Boris Brexit?
The British vote on exit from the EU, commonly known as Brexit, may become Boris Johnson’s entry to the prime ministership of an enlivened UK. A referendum on whether the UK should remain in the European Union is to be held on 23 June, and Boris is firmly in the ‘Exit’ camp.
Brits have never been comfortable in Europe
In 1974, the European Commission surveyed Brits asking ‘if you are told tomorrow that the European Union had been scrapped would you be very sorry about it,… or very relieved?’ 30 per cent of Brits said they would be very sorry, forty per cent said they would be very relieved. In 1981, to the same questions, 20 per cent of Brits said they would be very sorry, 40 per cent said they would be very relieved. Unfortunately, the Commission has not asked that question since 1981. Perhaps it thought that it was safe from exits. If so, it was wrong.
The 23 February YouGov poll for the Times reported that 38 per cent of Brits wanted to leave the European Union, 37 per cent wanted to remain, and 25 per cent were undecided or not planning to vote.
The voters will weigh the benefits of collective action against the freedom to control the borders, the economy and the laws of the UK.
To significant, long-standing numbers of Brits who want out of Europe, has been added those spooked by the refugee invasion of Europe. Given that the UK has not signed the Schengen agreement, which removed border controls between EU countries, Exit (or Stay) is no solution. But, Exit would provide a clear signal to those in Schengen that the UK does not want to play the great humanitarian games that may well destroy liberal Europe.
As the Dowager Countess of Grantham said to cousin Isobel Crawley in a recent episode of Downton Abbey, ‘Does it ever get cold on the moral high ground?’
Brexit would have vast implications for all supranational organisations. Rent-seeking poorer states, legions of international public servants, and their cheer squad international NGOs who are weary of mere nations, are going to fight hard to keep the money rolling in.
Along with major corporations, whose interests are in stability, these groups are the most vocal supporters of ‘Staying’. The biggest danger of staying is groupthink. For example, at the recent G20 finance ministers meeting, advice from the OECD was distinctly Keynesian. A recent article in the Guardian was instructive: ‘At last, the OECD has converted to the teachings of John Maynard Keynes. The austerian non-believers, for so long the dominant force in the Paris-based thinktank, are banished. Common sense has prevailed.’
Enough to make a grown man cry.
Before the 2008 global financial crisis, the proportion of EU government spending to GDP was 45 per cent. As part of the response to the GFC, government spending to GDP rose to 50 per cent. In the seven years since the GFC, it has not fallen below 49 per cent.Although deficits have reduced, EU government debt to GDP has risen from 65 per cent before the GFC, to 95 per cent.Europe, as a collective, has always been Keynesian. The UK has, from time to time, broken from the pack. Of course, those episodes have been achieved while the UK was part of the EU, but the price of playing the EU game is to fall into line on more occasions than common sense would dictate. The one clear lesson from joining ‘big clubs’ is the susceptibility of group thinking. The mere fact of joining tilts decisions towards consensus. It does not hurt to have influential outliers, of which, the US is the greatest example.
As for legal sovereignty
The Court of Justice of the European Union erodes UK sovereignty. The problem lies in the Charter of Fundamental Rights, proclaimed in 2000. It described 50 new ‘rights, freedoms and principles’ in addition to the 20 rights in the European Convention on Human Rights. It is argued that the Charter does not extend the ability of the Court of Justice of the European Union, or any UK court, to find that the laws of the UK are inconsistent with the fundamental rights, freedoms and principles that it reaffirms.
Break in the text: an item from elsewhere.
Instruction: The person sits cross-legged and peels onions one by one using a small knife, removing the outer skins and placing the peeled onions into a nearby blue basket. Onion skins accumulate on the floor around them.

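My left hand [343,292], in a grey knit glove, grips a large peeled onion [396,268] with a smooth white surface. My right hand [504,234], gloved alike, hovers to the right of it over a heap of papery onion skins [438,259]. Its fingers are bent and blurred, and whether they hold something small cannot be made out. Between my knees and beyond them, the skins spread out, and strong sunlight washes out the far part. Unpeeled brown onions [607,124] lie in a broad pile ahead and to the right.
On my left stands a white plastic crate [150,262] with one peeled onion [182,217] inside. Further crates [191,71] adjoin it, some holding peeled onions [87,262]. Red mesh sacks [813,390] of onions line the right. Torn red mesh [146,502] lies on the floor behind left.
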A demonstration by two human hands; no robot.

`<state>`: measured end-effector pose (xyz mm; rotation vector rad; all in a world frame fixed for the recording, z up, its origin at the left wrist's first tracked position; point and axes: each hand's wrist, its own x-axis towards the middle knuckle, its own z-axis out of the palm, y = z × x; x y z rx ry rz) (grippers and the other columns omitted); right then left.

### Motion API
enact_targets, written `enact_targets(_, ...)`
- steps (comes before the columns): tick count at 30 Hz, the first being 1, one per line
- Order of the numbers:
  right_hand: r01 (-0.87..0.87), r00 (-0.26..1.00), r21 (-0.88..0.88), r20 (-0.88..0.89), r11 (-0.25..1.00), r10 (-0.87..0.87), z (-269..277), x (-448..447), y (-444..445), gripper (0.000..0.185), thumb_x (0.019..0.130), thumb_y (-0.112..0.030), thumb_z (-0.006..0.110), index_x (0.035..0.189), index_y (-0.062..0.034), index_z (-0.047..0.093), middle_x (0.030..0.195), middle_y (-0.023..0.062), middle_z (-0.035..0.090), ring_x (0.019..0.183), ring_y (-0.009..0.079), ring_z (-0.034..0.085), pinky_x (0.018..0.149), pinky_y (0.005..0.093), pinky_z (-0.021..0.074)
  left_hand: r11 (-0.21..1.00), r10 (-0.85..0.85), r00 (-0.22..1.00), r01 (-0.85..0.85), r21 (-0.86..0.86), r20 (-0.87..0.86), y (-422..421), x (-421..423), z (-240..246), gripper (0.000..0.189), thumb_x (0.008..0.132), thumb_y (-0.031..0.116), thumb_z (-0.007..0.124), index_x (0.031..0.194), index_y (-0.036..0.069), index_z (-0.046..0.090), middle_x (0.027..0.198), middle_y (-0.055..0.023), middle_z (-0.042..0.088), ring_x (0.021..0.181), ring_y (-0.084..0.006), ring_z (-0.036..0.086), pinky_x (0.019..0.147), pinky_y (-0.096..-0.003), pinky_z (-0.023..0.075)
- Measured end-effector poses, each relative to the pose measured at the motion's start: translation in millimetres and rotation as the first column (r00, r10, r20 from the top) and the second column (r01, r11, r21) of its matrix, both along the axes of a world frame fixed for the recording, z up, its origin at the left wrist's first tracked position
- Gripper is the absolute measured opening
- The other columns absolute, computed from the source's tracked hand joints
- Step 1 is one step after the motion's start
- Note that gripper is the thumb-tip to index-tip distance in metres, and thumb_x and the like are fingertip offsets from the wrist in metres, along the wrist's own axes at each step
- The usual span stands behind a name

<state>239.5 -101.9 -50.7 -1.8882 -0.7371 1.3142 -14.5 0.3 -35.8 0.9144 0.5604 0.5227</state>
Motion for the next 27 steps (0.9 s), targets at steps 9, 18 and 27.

However, a House of Commons European Scrutiny Committee Report of 2007-08, reporting to David Miliband, Secretary of State for Foreign and Commonwealth Affairs, concluded: ‘We remain concerned that the provisions on the role of national parliaments are still cast in terms in which a legal obligation can be inferred. We express doubts on the effectiveness of the Protocol on the Charter of Fundamental Rights and do not consider that it guarantees that the Charter can have no effect on the law of the UK.’ The Labour government went ahead regardless.
In the opinion of Aidan O’Neill QC: ‘As is not uncommon in matters of the EU, yet again a line in the sand has apparently been drawn by the United Kingdom, only for that line to be quickly washed away in the always “incoming tide” that is EU law as it inevitably further diminishes the already much-attenuated sovereignty of the Member States.’
Boris’s challenge
The analysis, in 2015, by Open Europe sets out the economic options facing Britain post exit. The report concludes that benefits could be mildly positive or mildly negative, depending on decisions in the wake of the departure.
Boris Johnson’s challenge is to convince Brits that a vote for exit is just the start. The UK should not be afraid to leave the club. Indeed, the club is more afraid of exit than Brits.